Data supplied:
****************

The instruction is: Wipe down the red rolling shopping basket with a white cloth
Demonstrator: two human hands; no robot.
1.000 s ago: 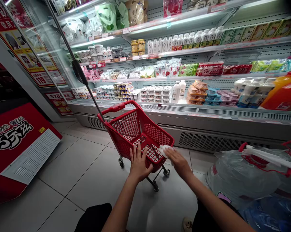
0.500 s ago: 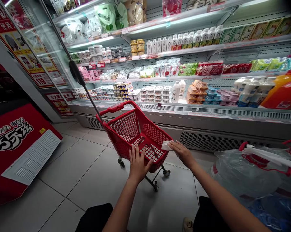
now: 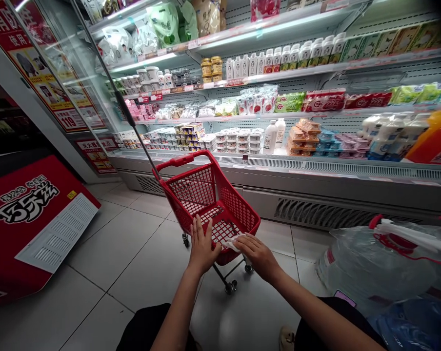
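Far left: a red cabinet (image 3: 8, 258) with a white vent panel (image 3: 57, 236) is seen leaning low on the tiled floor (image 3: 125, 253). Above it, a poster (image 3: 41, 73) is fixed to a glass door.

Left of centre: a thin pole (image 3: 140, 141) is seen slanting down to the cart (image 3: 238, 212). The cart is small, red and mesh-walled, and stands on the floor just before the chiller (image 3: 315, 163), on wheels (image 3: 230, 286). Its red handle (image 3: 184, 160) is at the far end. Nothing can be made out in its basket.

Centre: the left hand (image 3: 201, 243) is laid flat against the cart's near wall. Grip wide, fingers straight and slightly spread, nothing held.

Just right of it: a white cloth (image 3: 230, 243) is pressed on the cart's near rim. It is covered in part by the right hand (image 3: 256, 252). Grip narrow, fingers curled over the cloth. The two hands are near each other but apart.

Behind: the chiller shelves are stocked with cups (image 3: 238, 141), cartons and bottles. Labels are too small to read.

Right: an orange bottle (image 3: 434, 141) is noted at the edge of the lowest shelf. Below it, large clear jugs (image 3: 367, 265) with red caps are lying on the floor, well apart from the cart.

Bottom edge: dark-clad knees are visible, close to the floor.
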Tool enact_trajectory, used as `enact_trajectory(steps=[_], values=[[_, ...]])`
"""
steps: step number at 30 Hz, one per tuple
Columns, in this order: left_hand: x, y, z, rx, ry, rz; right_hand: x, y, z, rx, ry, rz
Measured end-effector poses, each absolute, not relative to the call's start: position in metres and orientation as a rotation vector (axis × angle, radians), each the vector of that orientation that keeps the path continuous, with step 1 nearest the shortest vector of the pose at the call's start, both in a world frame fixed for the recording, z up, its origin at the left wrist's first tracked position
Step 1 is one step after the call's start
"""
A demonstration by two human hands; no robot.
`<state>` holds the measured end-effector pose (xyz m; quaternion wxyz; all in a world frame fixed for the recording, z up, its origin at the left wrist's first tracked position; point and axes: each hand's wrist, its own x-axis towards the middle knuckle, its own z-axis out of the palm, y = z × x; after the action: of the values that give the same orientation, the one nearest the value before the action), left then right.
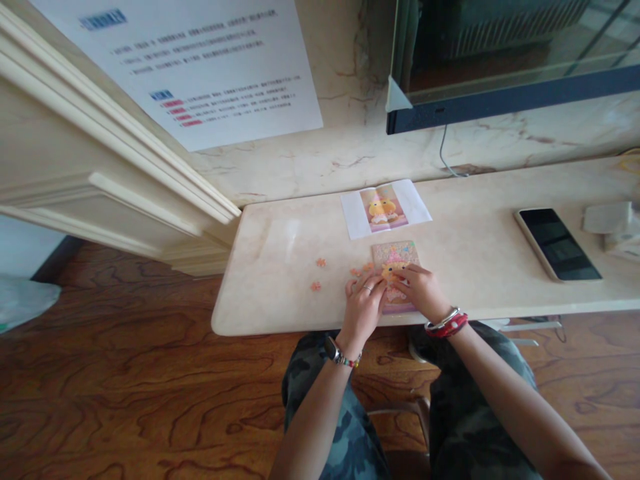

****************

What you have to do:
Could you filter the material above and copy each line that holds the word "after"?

Answer area:
Step 1 is one step after the call's start
`<state>` holds the measured end-effector pose (xyz m; quaternion wxyz; all in a world frame fixed for the recording, z up, its origin at the left wrist's first tracked position; point and axes: each hand's wrist, its own x-axis towards the middle knuckle, its own z-axis out of the palm, y = z × x; after the action: of the values that give the same orientation, the one nearest the value before the action), left then right.

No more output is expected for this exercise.